La juventud (divino tesoro), momento en que nos iniciamos en la vida adulta, es una época de vitalidad y descubrimientos, también de zozobras ante la falta de puntos de referencia estables y propios, y es que la zambullida en el recién descubierto mundo social pone nuestro mundo patas arriba durante una buena temporada.
Demasiadas novedades, influencias y estímulos para ese «proyecto» de persona adulta que aún somos. Por eso puede que bastantes aspectos de la vida (algunos muy relevantes) no tuviesen tiempo para ser dibujados con la atención requerida. Surgen más bien bastos esbozos con los que al menos tener una referencia, los cuales, quién sabe, quizás puedan servir de base para un trabajo con mayor dedicación/atención en el futuro.

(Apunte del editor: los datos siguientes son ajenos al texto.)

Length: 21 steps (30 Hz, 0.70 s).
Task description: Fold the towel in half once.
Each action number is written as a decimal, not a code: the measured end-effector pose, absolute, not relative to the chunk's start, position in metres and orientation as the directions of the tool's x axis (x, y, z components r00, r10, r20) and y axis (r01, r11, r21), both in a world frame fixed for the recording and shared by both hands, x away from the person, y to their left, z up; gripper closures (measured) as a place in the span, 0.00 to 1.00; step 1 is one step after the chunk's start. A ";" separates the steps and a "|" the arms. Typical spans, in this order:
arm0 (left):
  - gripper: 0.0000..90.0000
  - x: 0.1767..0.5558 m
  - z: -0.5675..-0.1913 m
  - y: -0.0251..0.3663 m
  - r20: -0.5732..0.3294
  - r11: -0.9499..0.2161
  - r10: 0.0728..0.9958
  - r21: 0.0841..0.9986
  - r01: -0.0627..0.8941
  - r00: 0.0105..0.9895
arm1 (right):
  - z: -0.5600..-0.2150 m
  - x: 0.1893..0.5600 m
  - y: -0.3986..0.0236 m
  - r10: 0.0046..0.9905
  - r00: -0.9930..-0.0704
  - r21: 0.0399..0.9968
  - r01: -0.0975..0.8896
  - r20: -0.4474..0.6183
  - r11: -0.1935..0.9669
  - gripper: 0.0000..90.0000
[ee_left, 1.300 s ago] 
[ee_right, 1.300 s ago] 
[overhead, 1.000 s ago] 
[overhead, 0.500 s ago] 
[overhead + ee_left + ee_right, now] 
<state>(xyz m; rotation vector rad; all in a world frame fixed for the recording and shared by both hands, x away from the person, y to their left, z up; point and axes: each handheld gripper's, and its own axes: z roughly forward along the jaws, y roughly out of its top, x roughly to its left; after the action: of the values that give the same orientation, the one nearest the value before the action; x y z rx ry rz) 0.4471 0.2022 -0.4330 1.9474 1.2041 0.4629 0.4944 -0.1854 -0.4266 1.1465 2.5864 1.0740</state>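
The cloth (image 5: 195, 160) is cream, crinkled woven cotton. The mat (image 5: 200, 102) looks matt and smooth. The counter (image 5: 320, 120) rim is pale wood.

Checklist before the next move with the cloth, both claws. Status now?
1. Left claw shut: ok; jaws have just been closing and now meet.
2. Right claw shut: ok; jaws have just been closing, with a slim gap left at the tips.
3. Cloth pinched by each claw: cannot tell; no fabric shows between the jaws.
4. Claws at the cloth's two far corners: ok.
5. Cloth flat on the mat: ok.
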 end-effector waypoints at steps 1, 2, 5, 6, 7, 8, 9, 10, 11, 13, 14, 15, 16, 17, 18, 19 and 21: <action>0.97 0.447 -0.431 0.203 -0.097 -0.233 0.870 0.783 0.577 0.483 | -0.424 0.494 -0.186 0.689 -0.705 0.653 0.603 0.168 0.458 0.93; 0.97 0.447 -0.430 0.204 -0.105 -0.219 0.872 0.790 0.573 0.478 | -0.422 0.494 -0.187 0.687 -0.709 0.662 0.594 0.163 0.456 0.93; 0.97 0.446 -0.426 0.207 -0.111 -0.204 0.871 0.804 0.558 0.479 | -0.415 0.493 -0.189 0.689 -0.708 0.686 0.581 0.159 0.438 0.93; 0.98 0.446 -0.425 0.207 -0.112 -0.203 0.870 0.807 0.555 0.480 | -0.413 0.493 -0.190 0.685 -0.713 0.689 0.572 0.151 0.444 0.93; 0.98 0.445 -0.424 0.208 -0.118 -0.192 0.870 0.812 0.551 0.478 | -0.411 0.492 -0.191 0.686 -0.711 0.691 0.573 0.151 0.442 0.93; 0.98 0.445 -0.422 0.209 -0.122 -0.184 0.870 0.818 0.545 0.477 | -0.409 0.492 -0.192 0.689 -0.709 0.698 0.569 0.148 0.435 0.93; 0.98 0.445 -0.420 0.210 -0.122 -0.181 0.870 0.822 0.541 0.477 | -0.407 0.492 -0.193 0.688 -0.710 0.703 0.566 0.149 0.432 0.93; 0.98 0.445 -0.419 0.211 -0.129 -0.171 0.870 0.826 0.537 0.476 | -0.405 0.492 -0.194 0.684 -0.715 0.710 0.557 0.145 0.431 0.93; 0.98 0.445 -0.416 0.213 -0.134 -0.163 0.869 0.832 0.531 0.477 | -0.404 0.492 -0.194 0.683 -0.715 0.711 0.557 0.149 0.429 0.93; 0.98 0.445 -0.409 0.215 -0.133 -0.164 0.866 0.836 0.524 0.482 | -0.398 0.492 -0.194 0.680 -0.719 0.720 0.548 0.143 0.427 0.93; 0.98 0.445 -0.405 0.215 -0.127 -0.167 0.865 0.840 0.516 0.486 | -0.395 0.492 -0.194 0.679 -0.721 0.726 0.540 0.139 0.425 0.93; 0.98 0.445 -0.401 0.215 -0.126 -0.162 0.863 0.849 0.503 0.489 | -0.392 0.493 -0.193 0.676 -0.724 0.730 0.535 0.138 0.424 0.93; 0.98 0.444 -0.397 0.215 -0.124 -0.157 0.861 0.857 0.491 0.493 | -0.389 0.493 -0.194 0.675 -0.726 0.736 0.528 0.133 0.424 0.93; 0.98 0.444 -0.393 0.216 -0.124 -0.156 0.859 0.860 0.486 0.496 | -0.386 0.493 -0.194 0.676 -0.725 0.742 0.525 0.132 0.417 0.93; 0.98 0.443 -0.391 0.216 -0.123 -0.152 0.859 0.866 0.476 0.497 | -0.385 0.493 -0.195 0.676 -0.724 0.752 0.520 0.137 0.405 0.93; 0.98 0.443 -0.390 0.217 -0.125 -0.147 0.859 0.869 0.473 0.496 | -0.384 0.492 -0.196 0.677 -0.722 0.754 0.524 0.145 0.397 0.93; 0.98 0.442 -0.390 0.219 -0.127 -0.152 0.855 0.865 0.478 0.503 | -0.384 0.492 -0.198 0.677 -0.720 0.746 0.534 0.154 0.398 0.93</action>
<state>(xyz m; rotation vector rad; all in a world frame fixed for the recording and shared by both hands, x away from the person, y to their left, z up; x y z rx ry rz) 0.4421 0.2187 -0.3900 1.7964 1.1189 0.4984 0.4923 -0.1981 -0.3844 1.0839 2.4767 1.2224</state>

Y la vida pasa, los años se acumulan y la juventud va perdiendo realidad para convertirse en recuerdo. A cambio vamos ganando en pasado, serenidad y perspectiva. Aprendemos a deslindar nuestros gustos de aquellos que están en el ambiente, que no vibran con nuestra esencia.
Nos conocemos mejor y acabamos por comprender que nuestros pasos se familiarizan con unos caminos mientras que dejarán otros sin transitar, y que ese viaje único, esa ruta que nadie más seguirá, es lo que somos.
Desde ese convencimiento, en ocasiones volvemos a mirar algunos de aquellos esbozos realizados en el el pasado, aquellas tentativas de forjar un mapa propio que nos guiase por este complicado mundo; pensamientos de como creíamos que debían ser las cosas, de la sabiduría que entrasacábamos en una lectura o sobre las sensaciones que nos producía visitar cierto paraje, a cierta persona. Entonces sonreímos, reconociendo con ternura, y a veces con dificultad, ese yo juvenil. Conscientes del poso que el tiempo ha ido dejado en nuestra mente y en nuestro alma.
Como el buen vino, hemos ido adoptando un sabor, un aroma más auténtico, único y complejo. Quizás sea un buen momento para refinar alguna de aquellas tentativas y, de alguna forma, enlazar pasado y presente.